◆ Work task
Without the pictures, retype each line below exactly as it stands.

◆ Source data
- - -

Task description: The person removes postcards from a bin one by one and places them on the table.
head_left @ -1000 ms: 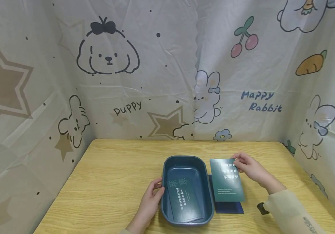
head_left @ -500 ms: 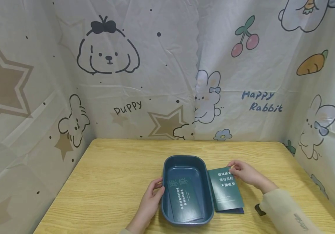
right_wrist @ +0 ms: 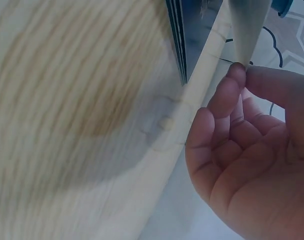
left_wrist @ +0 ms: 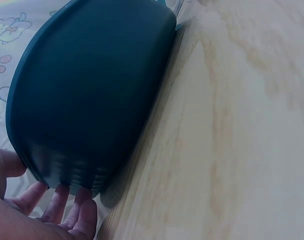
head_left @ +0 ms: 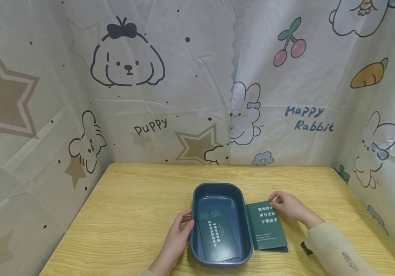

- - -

◆ Exercise answer
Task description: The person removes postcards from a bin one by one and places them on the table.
head_left @ -1000 ms: 
head_left @ -500 ms: 
right_wrist @ +0 ms: 
left_wrist @ +0 ms: 
head_left @ +0 ms: 

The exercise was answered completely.